● **Provided records**
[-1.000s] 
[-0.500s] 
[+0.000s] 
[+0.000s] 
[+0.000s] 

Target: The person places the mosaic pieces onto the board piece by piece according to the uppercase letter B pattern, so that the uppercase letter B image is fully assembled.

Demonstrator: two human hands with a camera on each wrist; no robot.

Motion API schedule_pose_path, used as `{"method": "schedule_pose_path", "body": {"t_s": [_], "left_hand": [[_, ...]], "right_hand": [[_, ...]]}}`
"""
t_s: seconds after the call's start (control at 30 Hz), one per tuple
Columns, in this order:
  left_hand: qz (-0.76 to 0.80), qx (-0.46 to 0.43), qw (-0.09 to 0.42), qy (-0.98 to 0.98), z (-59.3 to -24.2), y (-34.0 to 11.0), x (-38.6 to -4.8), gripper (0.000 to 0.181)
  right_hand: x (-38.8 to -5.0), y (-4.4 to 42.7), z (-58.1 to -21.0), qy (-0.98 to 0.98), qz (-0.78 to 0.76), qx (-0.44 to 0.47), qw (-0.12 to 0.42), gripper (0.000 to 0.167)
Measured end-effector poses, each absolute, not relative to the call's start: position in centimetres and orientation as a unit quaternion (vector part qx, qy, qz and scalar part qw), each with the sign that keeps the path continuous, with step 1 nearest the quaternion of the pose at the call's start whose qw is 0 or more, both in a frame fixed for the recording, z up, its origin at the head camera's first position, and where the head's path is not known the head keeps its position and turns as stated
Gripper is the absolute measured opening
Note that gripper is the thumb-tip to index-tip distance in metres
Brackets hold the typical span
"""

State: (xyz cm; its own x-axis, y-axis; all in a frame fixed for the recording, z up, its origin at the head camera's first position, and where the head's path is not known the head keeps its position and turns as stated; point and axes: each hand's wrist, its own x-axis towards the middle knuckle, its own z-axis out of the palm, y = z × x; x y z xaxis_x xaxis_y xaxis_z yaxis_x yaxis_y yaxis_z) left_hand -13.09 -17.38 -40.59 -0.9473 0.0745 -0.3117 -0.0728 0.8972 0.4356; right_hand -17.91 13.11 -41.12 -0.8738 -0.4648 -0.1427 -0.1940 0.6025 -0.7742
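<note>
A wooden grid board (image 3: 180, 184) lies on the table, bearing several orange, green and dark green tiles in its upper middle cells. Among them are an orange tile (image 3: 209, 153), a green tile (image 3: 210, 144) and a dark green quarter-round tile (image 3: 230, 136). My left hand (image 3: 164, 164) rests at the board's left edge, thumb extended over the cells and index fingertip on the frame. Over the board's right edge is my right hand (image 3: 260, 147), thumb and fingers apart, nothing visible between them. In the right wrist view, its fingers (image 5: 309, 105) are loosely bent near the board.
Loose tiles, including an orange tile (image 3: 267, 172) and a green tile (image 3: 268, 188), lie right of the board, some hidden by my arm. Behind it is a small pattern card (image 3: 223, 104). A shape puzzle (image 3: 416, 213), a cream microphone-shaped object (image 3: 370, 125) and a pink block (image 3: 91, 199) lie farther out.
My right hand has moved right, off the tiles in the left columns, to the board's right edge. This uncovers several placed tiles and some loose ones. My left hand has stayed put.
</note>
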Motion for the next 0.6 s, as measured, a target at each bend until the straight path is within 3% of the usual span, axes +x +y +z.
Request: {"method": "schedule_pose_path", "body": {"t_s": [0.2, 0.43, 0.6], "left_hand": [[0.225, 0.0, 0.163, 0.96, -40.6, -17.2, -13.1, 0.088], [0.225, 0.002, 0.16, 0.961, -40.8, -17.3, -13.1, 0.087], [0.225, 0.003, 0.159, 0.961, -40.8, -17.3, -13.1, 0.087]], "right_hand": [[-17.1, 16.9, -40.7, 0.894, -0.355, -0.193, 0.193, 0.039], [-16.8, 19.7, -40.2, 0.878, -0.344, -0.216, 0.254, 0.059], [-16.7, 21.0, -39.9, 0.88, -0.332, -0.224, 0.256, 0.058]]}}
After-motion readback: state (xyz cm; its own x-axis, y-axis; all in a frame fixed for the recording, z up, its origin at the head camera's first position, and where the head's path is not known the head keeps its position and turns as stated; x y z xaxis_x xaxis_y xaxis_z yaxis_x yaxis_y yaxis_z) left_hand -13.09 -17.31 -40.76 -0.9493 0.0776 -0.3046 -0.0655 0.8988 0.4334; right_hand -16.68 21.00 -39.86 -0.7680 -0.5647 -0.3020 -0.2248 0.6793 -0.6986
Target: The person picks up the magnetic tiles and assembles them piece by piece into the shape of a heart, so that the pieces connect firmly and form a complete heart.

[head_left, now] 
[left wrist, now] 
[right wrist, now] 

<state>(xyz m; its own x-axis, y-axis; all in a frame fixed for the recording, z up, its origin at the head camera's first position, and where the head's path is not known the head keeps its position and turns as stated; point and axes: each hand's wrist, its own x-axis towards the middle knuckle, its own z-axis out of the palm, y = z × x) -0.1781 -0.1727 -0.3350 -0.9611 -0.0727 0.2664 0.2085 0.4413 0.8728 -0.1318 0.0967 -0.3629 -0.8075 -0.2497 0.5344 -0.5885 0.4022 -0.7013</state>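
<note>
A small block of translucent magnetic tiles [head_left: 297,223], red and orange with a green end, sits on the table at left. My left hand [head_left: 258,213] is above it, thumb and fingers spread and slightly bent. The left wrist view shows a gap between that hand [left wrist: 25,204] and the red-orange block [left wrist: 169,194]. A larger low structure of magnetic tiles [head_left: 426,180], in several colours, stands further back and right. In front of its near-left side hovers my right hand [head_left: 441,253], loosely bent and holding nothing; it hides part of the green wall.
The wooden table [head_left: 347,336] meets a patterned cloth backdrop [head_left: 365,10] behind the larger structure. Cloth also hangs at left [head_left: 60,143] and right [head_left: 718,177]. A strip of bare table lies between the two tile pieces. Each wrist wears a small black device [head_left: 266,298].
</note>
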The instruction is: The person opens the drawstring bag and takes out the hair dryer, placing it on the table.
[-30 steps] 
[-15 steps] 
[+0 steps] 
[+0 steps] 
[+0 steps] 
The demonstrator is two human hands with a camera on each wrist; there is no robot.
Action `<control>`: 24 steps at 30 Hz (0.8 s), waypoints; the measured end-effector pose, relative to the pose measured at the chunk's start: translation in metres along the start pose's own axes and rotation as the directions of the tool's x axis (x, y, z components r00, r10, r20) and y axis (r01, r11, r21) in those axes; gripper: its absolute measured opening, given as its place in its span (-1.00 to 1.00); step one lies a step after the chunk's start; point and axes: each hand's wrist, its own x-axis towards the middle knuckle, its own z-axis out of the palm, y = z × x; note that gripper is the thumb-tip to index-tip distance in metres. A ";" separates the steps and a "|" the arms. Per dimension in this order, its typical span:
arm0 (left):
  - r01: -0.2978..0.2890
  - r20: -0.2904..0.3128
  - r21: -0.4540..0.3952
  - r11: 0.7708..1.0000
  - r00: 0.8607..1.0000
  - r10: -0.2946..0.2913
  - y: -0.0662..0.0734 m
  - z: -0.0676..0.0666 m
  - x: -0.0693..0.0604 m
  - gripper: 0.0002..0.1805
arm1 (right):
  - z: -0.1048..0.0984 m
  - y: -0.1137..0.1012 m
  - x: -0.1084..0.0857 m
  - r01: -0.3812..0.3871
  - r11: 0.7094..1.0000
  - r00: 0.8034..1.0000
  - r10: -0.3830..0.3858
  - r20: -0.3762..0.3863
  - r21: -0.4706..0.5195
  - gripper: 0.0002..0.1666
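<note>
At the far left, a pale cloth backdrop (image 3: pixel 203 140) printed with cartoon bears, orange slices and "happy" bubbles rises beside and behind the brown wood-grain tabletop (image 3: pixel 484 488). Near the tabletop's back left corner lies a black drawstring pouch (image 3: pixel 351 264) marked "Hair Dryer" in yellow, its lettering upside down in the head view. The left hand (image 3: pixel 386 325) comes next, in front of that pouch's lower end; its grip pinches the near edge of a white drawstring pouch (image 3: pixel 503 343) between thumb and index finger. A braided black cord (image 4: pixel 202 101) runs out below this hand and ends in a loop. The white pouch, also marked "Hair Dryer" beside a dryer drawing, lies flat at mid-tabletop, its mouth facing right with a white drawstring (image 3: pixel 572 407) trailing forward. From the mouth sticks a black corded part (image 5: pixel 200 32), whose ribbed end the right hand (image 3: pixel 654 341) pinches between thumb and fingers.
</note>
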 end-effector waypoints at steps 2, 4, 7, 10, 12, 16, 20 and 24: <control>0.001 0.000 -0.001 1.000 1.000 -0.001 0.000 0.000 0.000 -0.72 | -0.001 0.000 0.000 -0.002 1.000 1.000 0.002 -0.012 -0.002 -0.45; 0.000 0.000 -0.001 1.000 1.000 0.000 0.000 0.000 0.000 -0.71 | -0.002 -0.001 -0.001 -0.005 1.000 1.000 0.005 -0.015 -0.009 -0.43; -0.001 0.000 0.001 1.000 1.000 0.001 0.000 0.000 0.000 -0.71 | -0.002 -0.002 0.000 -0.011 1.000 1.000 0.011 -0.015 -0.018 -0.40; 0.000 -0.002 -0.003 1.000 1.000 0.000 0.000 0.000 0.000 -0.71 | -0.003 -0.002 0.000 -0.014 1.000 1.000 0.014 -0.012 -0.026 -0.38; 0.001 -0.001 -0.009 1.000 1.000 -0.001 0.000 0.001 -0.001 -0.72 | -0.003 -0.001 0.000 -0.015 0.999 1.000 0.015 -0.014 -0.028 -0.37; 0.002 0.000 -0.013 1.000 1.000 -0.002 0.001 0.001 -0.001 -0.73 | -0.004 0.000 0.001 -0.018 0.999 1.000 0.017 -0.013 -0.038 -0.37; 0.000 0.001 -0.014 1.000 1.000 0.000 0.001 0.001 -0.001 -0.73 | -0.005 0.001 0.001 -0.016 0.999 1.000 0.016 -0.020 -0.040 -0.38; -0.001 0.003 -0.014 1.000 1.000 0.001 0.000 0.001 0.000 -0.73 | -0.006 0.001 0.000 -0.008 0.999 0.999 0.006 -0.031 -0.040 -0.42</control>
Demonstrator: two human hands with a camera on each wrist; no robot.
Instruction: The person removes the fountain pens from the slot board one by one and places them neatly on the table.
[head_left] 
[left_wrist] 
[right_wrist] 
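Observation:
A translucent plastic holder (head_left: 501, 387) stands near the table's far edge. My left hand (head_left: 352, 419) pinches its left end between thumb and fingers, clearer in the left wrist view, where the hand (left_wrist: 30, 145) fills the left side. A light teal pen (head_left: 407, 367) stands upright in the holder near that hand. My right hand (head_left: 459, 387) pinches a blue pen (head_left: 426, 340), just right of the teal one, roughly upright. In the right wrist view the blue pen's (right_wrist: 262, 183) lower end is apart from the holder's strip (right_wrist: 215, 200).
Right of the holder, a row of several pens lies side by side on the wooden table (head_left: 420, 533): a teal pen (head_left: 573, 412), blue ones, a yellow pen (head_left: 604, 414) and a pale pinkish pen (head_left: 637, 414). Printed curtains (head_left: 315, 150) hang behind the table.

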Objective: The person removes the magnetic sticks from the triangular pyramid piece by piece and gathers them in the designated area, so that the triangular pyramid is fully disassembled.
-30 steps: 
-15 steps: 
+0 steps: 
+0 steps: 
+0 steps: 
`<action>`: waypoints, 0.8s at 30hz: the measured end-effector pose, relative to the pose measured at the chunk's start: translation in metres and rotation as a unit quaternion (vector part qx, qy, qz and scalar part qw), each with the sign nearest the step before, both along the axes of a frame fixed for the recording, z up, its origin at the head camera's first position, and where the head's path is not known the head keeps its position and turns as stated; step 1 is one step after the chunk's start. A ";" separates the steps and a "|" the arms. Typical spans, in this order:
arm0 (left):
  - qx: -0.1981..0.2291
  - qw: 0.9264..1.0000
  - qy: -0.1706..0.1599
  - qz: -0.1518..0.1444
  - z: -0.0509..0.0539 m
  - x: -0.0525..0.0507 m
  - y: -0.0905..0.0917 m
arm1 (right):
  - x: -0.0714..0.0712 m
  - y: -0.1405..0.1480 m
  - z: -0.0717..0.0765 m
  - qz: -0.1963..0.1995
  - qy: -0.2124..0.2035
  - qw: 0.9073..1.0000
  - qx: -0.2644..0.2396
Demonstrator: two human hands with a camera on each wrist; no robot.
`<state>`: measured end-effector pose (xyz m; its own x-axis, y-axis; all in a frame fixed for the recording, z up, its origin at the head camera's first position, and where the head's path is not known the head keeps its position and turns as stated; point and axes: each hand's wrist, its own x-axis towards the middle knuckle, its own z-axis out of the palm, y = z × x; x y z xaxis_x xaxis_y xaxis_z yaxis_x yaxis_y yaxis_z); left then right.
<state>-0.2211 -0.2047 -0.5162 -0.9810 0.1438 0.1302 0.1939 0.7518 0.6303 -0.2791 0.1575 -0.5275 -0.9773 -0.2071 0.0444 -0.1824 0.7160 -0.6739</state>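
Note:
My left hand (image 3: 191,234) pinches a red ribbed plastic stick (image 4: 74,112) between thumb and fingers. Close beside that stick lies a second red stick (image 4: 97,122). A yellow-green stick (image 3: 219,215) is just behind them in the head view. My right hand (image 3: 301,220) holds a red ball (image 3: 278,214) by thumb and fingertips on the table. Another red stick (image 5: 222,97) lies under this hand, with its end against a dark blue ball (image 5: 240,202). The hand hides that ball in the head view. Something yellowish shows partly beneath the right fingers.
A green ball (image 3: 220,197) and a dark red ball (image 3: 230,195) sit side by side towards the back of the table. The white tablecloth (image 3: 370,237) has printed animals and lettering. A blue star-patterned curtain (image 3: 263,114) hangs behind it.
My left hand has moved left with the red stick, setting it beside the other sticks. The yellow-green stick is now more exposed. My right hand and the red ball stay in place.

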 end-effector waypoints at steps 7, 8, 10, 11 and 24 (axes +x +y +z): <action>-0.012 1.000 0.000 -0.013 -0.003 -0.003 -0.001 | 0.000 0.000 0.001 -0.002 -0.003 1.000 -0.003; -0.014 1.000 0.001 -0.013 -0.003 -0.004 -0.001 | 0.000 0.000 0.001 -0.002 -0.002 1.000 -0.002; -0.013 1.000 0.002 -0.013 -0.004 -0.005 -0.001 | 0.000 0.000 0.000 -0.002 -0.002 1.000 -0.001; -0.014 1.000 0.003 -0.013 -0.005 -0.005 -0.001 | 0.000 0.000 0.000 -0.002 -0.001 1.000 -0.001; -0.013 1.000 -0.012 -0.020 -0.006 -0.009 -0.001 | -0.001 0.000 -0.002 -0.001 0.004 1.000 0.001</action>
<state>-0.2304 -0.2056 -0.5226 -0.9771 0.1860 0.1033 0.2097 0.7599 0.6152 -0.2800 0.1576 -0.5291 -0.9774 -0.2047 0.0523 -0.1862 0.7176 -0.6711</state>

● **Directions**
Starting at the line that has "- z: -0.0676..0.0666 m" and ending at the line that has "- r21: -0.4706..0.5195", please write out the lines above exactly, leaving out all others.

● **Written answer**
  - z: -0.0676..0.0666 m
  - x: -0.0693..0.0604 m
  - gripper: 0.0002..0.1805
arm1 (right):
  - z: -0.1048..0.0984 m
  - y: -0.1137..0.1012 m
  - x: -0.1084..0.0857 m
  - r01: -0.3812..0.3871
  - r11: 0.7094..1.0000
  - r00: 0.8034..1.0000
  - r10: -0.3830..0.3858
  - r20: -0.3762..0.3863
  - r21: -0.4706..0.5195

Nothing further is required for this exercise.